I can’t believe I…

 Let’s call this an early Thanksgiving post.

I can’t believe I…

  • Ever attempted to use mock objects before the AAA style
  • Used strict mocks
  • Did web development without Firebug
  • Wrote JavaScript before jQuery existed
  • Used Visual Studio without ReSharper (the horror!) 
  • Deployed COM objects to production with manually scripted instructions
  • Did those stupid all weekend long production pushes with ZERO automation
  • Fixed bugs during those stupid weekends that didn’t turn up until the production push and kept it a complete secret to avoid being crucified by the formal QA team
  • Forgot to check in said last minute bug fix before leaving the company
  • Wrote a system that used VB COM components inside the freaking browser — and no, we didn’t have a magic way to automatically deploy changes
  • Coded against the live production database — yee ha!
  • Crashed a production server because I was trying to log in with PC Anywhere to a 3.51 server during the busiest part of the day to do something not even remotely important
  • Embedded database connection information directly into the client web page to write CRUD pages with RDS (betcha I’m not the only one)
  • Had anything to do with COM or COM+ at all
  • Tried to seriously do OOP with VB6 (you end up doing a stupid amount of delegation)
  • Vociferously argued that my centralized architect team should build our own ORM infrastructure when .Net 1.0 was brand spanking new
  • Was a non-coding architect for a very long year
  • Wrote a mission critical data exchange that depended upon getting sql insert & update strings being published to MQ Series from an upstream system — and it all happened off of after insert / after update triggers.  Pile o’crap is probably still in production.
  • Delivered a system written in six different languages and 3 different platforms.
  • Worked on a system that embedded database connection strings directly into the code.  In many, many places.  Guess what happened?
  • Compiled source code on my developer workstation, checked those build products into source control, then had those compiled build products deployed to production (When I was leaving that company I told them that I was going to an XP shop and my bosses told me that was just undisciplined cowboy coding;)
  • Tried to do TDD without TestDriven.Net (didn’t last very long)
  • Wrote a stored procedure that did an HTTP post to an ASP page that posted to an ASP page on another server that used a WIN32 library to connect to MQSeries — and it was polled with Oracle’s built in scheduler!!!!
  • Configured an IoC tool with only Xml — and lots of it
  • Believed the Java guys were just a bunch of weak willed weenies because they didn’t write all their sql by hand
  • Built a system that required configuration in 67 different tables
  • Ever, ever did serious development against a shared database.  Why don’t you just jab your eyes out with a spoon, might hurt less.
  • Developed without source control.  For a system that some people depended upon heavily.  On a shadow IT project hosted on my own box.
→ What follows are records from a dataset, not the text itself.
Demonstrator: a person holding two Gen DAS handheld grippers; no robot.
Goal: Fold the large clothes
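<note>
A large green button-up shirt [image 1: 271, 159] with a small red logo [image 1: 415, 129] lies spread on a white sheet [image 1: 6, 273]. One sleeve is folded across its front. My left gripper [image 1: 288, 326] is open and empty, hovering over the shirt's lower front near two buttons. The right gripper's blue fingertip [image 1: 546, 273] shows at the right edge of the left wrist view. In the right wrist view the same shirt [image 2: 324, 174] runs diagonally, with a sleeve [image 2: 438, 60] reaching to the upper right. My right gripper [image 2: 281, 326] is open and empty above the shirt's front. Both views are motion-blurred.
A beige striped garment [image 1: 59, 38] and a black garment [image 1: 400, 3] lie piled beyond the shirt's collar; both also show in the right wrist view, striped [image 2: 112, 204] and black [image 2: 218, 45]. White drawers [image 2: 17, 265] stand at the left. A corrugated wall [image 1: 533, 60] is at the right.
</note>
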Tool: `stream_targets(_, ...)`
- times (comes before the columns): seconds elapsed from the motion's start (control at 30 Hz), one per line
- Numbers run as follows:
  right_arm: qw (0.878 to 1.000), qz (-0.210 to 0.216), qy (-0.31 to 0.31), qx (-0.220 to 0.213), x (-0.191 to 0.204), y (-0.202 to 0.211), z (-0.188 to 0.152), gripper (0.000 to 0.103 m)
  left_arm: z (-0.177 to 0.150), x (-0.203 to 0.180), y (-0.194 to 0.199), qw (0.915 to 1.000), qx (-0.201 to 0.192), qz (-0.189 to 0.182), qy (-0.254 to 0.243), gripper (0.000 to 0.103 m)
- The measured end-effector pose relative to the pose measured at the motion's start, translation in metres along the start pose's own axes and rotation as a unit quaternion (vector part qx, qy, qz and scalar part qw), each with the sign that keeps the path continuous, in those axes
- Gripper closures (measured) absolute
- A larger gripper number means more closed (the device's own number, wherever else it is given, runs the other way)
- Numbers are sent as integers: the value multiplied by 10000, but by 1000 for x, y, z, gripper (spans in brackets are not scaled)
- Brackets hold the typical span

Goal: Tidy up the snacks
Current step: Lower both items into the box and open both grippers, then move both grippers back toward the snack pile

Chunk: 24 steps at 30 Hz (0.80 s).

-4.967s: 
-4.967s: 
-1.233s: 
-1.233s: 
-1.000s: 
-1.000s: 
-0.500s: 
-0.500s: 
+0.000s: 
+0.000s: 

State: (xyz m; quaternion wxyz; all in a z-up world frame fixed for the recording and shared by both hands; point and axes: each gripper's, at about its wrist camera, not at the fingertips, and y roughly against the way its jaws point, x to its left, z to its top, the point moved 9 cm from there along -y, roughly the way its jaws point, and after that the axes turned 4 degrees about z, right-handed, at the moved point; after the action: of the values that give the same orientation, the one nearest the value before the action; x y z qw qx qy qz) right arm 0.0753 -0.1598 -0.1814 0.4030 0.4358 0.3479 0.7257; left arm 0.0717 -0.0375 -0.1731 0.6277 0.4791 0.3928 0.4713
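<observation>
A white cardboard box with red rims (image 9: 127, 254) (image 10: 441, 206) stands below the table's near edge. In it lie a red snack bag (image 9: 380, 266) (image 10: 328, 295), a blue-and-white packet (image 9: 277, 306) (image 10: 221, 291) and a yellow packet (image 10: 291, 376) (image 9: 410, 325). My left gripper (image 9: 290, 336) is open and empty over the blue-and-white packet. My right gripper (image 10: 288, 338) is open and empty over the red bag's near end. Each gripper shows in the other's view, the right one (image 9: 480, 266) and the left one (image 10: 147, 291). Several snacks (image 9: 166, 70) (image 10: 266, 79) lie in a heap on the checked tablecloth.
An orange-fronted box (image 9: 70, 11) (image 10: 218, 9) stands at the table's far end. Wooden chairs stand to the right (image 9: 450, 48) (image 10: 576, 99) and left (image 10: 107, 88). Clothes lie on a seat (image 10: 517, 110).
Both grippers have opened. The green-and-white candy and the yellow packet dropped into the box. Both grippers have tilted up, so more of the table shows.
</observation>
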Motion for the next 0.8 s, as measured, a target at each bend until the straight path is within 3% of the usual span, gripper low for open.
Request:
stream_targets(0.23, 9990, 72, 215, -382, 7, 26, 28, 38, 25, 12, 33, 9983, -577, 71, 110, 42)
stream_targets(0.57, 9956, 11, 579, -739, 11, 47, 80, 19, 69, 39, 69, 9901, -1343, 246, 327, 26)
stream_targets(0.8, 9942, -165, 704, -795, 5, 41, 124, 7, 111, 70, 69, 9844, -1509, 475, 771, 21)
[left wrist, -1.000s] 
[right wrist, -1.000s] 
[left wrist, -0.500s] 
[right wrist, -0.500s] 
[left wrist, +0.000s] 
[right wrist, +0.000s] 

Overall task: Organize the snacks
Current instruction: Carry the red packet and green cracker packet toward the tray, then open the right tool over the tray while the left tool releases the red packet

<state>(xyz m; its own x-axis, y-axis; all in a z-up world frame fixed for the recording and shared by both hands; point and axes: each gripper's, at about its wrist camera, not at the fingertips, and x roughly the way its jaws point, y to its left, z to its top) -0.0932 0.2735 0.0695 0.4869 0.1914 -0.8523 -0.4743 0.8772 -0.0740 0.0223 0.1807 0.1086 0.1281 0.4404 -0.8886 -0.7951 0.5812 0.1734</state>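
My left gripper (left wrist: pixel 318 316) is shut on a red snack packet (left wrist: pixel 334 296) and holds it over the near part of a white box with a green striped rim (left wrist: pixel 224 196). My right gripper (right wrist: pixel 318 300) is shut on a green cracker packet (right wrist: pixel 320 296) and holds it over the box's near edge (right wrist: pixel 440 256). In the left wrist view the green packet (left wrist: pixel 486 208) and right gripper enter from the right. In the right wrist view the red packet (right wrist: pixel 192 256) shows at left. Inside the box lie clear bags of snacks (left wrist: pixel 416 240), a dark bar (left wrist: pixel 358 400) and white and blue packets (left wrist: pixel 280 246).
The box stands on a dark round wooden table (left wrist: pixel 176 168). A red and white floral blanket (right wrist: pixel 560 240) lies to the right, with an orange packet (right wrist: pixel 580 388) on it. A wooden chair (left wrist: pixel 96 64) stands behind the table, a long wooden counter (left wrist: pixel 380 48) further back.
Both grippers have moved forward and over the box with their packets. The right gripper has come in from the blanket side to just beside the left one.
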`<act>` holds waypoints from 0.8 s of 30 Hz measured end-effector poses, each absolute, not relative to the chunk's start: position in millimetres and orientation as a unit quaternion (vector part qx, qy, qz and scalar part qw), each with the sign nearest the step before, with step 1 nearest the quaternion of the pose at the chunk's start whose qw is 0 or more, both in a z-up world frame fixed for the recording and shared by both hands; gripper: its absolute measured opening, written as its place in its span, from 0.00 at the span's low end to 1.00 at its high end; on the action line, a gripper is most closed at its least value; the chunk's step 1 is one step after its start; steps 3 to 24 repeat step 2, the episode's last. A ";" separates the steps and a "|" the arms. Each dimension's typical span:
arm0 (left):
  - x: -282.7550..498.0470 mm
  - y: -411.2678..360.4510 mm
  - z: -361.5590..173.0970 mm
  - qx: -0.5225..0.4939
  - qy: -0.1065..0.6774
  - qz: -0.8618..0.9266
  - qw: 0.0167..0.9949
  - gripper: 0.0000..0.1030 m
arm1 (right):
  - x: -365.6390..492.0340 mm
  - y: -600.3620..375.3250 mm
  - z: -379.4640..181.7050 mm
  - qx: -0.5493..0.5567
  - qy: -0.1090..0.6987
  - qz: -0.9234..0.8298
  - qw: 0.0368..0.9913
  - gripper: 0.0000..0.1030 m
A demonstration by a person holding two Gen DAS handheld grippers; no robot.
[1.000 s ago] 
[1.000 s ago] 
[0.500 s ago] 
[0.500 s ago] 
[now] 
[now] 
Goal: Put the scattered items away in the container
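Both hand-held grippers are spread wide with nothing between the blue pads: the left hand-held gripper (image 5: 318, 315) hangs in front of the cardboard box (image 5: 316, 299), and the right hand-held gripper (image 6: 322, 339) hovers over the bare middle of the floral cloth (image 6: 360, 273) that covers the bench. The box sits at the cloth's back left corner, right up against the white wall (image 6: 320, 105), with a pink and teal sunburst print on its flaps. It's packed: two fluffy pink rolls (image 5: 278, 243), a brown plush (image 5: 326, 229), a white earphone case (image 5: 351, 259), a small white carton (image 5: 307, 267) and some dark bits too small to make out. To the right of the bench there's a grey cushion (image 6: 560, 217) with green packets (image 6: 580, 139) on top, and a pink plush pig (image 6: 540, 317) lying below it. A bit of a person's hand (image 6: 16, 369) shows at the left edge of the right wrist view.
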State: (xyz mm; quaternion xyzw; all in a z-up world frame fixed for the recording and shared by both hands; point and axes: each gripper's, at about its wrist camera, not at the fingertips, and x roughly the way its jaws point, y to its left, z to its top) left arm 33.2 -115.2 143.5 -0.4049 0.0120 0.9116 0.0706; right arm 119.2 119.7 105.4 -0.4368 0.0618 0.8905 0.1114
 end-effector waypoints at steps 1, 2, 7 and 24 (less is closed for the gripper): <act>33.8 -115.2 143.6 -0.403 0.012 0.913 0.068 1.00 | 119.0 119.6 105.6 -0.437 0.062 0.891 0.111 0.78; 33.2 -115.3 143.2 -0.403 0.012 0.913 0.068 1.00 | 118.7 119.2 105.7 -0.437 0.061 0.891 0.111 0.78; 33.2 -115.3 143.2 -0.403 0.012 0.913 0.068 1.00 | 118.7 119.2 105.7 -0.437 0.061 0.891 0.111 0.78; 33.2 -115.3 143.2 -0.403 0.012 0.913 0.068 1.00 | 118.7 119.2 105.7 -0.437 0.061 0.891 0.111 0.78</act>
Which threw a head through the hard drive and basically melted the only copy of the code.  “That’s okay Jeremy, we’ll get you some server space and you can just grab the code from source control and… Wait, you do know about source control right?”

About Jeremy Miller

Jeremy is the Chief Software Architect at Dovetail Software, the coolest ISV in Austin. Jeremy began his IT career writing "Shadow IT" applications to automate his engineering documentation, then wandered into software development because it looked like more fun. Jeremy is the author of the open source StructureMap tool for Dependency Injection with .Net, StoryTeller for supercharged acceptance testing in .Net, and one of the principal developers behind FubuMVC. Jeremy's thoughts on all things software can be found at The Shade Tree Developer at http://codebetter.com/jeremymiller.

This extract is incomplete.